THE problem is at first bypassed by them having all certificates cross signed by IdenTrust (which are already included in every browser) until their root certificates get accepted. This should be no problem, as Mozilla is supporting them directly ( also financially) and they got a lot of publicity because the people behind the ISRG, who are in turn behind Let’s encrypt, are all well known in the industry and for example higher ups at Mozilla. Also, the EFF is behind it, which again helpes to push it.

So, using it as a normal user is no problem, as the certificates get accepted automatically.

They actually have a discussion on this running, see: https://community.letsencrypt.org/t/which-browsers-and-operating-systems-support-lets-encrypt/4394

So, this seems like it maybe something which could come in handy. I’ll maybe try it, if I have some time…

Have a nice day,

Ego

On the main page they list a bunch of organizations behind the effort so I think it will gain traction.

They are in the process of getting their root CA into all major browsers to solve the problem that killed CACert.

! In T80#7497, @HulaHoop wrote:
This may not be needed if TPO switches to Let’s Encrypt for its own sites. It would be as simple as trusting their CA without worrying about expired certs or MITM.

If TPO used a self hosted CA as you suggest, then this CA would not be accepted by mainstream browsers. That’s why they probably won’t go that route. They would still require CA accepted by mainstream browsers. I find it quite unlikely, that they maintain two means of ssl verification at the same time. (usual and letsencrypt)
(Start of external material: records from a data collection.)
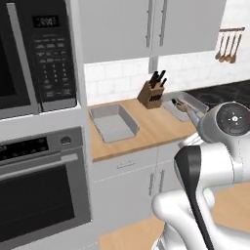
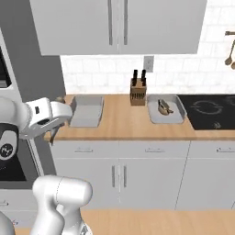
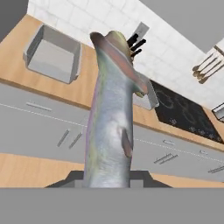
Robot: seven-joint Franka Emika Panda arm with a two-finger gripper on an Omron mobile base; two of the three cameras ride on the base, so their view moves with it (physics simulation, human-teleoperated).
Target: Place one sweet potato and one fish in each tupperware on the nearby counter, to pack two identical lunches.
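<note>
The end effector (image 3: 107,181) is clamped on a slender fish (image 3: 111,118), its silvery-grey skin smooth with an olive sheen, held out in front of the drawers below the tan wooden worktop (image 2: 124,124). The finger tips are hidden behind its body. Two shallow grey tupperware trays with flared rims sit on the worktop: the left one (image 2: 86,111) bare, the right one (image 2: 166,110) holding small brownish items too tiny to identify. A wooden knife block (image 2: 137,93) stands between them.

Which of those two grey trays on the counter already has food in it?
The tupperware right of the knife block, beside the stovetop: that tray holds something brownish. The other tray, left of the block, is bare.
</note>
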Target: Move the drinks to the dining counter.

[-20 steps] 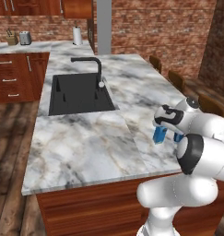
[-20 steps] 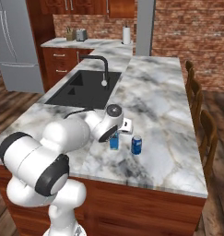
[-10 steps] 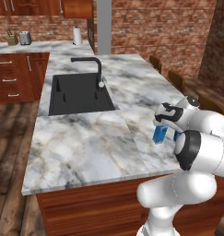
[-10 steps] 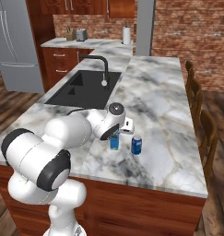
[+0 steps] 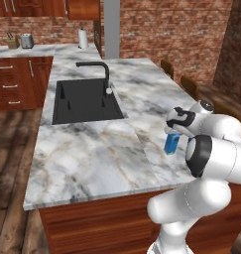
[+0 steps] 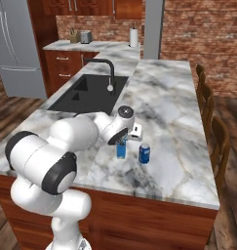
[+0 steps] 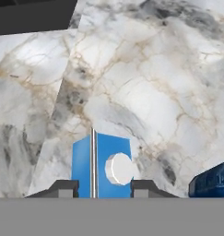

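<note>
Gripper (image 6: 122, 142) sits on top of the blue carton (image 6: 121, 149), fingertips either side of the carton's top in the hand view. Fingers look closed onto its sides, gripping it, though the contact faces are cut off at the bottom of that view, so call it likely clamped on the carton (image 7: 102, 162), not certain.

Carton is upright on the dining counter (image 6: 173, 105), toward the near edge, on the side of the counter away from the sink (image 6: 90, 93). In the left base view the carton (image 5: 171, 143) hangs directly under the wrist, base at or just above the marble; can't tell which.

Blue-and-white can (image 6: 144, 153) stands upright just beside the carton, apart from it, also near the near edge. Its side shows in the hand view (image 7: 214, 180) at the lower right. My read: the carton is being set down next to the can to keep the drinks grouped and clear of the sink basin.

Top-down grasp makes sense: the cap (image 7: 119, 169) and top ridge stay between the fingers, and the carton stays vertical for a flat set-down.

Judgement: this is the placing step for the carton; next is release and a straight lift. Risk is clipping the can on retreat, given how close it is.

Faucet (image 5: 97, 72) is well apart and not in the way.
</note>
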You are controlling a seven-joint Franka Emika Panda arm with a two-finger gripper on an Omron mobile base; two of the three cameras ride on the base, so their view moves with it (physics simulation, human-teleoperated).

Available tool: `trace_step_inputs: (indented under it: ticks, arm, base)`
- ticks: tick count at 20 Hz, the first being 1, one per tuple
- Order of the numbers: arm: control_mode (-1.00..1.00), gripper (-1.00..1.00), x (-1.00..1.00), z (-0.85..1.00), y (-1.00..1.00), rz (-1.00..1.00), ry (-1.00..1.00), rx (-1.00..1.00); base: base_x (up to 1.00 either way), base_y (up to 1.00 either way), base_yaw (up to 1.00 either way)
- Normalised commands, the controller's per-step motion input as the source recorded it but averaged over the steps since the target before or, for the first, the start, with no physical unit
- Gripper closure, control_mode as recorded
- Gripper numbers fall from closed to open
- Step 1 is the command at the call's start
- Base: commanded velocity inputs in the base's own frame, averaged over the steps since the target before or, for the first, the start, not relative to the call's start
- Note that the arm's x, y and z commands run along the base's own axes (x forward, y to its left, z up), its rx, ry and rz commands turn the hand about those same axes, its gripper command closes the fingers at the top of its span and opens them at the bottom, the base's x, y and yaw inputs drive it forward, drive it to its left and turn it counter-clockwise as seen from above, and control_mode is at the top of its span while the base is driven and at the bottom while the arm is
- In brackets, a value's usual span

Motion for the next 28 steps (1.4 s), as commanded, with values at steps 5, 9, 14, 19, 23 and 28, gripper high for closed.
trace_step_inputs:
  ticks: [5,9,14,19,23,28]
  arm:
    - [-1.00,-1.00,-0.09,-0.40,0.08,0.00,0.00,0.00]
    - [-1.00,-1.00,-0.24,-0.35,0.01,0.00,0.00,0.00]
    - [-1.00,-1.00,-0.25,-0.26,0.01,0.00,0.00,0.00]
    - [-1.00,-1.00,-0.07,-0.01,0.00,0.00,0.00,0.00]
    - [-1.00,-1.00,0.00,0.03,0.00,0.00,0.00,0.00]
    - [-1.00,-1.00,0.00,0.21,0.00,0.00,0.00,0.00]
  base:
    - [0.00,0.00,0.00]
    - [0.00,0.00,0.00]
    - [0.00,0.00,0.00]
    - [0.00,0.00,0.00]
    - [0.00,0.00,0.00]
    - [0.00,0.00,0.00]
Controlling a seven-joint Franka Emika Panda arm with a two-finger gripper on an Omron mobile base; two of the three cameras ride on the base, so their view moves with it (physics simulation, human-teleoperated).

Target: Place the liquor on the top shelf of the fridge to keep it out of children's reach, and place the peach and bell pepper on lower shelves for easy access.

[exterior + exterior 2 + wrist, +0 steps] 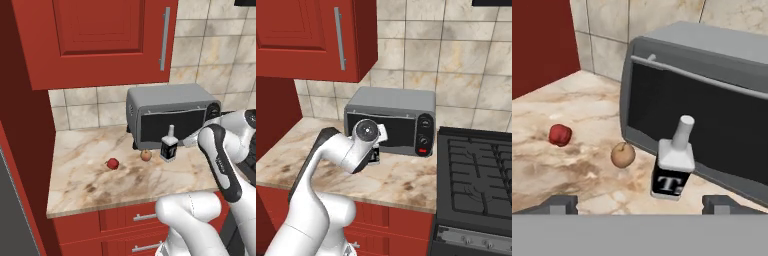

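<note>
The liquor [673,167], a dark square bottle with a white label and pale cap, stands upright on the counter just in front of the toaster oven. Left of it lies the orange-tan peach [622,155], and further left the red bell pepper [560,134]. In the left base view they form a row: liquor [169,145], peach [145,155], bell pepper [113,163]. My gripper [641,205] is open and empty, a short way back from the bottle, with its fingertips [562,204] spread wide to either side. The fridge [12,215] shows as a dark grey panel at the lower left; its top shelf is out of view.
A grey toaster oven [172,115] stands against the tiled wall right behind the bottle. Red upper cabinets [100,35] hang over the marble counter [90,185]. A black stove [476,170] adjoins the counter on the right. My own arm [336,155] covers most of the bottle in the right base view.
</note>
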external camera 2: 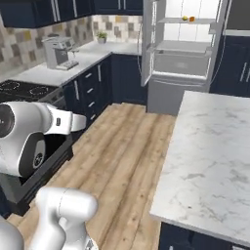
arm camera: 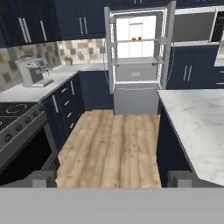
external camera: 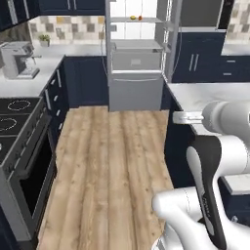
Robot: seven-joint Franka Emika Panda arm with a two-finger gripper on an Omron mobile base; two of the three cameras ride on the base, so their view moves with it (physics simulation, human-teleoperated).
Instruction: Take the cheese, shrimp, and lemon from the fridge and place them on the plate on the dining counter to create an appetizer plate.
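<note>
Here, gripper [arm camera: 112, 178]: jaws spread wide, nothing between them; the two dark finger tips [arm camera: 42, 178] stand at the bottom corners of the hand view, aimed down the kitchen aisle.
Fridge [arm camera: 138, 61]: far ahead of the gripper at the end of the aisle, doors swung open, white inside, grey shelves and a grey drawer below.
Lemon [arm camera: 134, 38]: small yellow spot on the upper fridge shelf, far ahead of the gripper and above its line of sight.
Orange item [arm camera: 140, 38]: just beside the lemon on the same shelf, on its right; too small to tell whether it is the cheese or the shrimp.
Dining surface [arm camera: 199, 127]: white grey-veined marble top on a navy base, close on the gripper's right and running forward toward the fridge.
Floor [arm camera: 111, 148]: light wood planks between the gripper and the fridge, with open planks all the way along.
Stove [arm camera: 17, 120]: black cooktop and oven front, close on the gripper's left.
Side surface [arm camera: 39, 87]: pale worktop beyond the stove on the left, backed by a checkered tile wall.
Coffee machine [arm camera: 31, 72]: grey, standing on that left worktop, ahead and to the left.
Potted plant [arm camera: 68, 60]: small green one farther back on the same worktop, near the corner.
Cabinets [arm camera: 52, 19]: navy, with pale bar handles, above and below the left worktop and to the right of the fridge.
</note>
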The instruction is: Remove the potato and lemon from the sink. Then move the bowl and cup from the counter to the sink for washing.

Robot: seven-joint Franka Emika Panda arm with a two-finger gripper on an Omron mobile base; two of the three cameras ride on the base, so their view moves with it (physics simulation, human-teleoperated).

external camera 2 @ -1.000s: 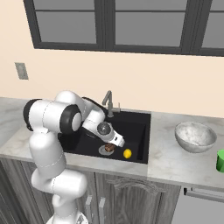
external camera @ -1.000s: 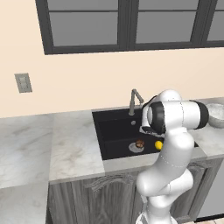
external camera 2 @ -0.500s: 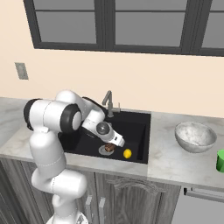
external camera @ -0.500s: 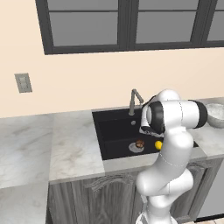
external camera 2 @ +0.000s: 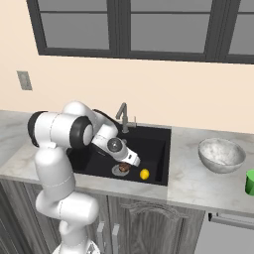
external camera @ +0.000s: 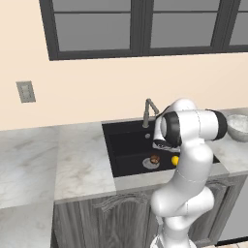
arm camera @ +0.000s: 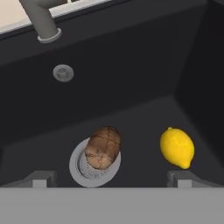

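Note:
The brown potato lies on the round grey drain at the bottom of the black sink. To its right the yellow lemon rests on the sink floor. My gripper is open and hovers just above the potato, with one fingertip on each side and nothing between them. From the right base, the gripper reaches down into the sink above the potato and beside the lemon. The marbled bowl and the green cup stand on the counter to the right.
The grey faucet rises at the sink's back edge, with a small round fitting on the back wall. Sink walls close in on both sides of the hand. Marble counter stretches to the left of the sink.

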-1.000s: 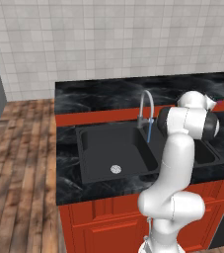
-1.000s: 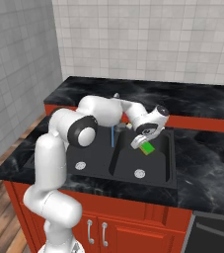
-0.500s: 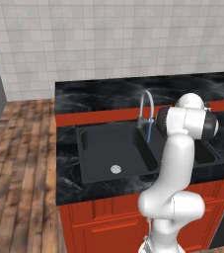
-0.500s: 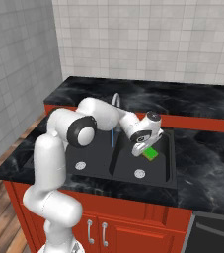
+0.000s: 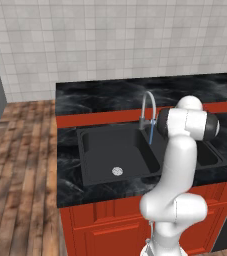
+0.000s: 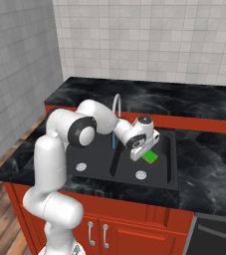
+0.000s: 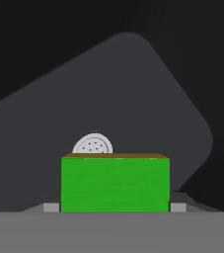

If TPO (The Tor Project) used official letsencrypt CA, then this would be a nice improvement, we could then pin letsencrypt CA only, but this would still not implement the stronger scope of the ticket “direct SSL certificate pinning”.

Or am I misunderstanding something? If TPO used it’s own CA, would then their CA be accepted by letsencrypt CA for torproject.org? In that case, it would indeed make sense to pin to TPO’s self hosted CA only.

If TPO (The Tor Project) used official letsencrypt CA, then this would
be a nice improvement, we could then pin letsencrypt CA only, but this
would still not implement the stronger scope of the ticket “direct SSL
certificate pinning”.

Yes I see what you mean. I wanted to discuss what they plan to do but OFTC is blocking connections again.

Let’s Encrypt is still vulnerable to NSLs but I want to understand how. They publish canaries but I want to understand if forcing them to serve compromised certs only applies against users of a service or a service provider like a Free Software site can be targeted.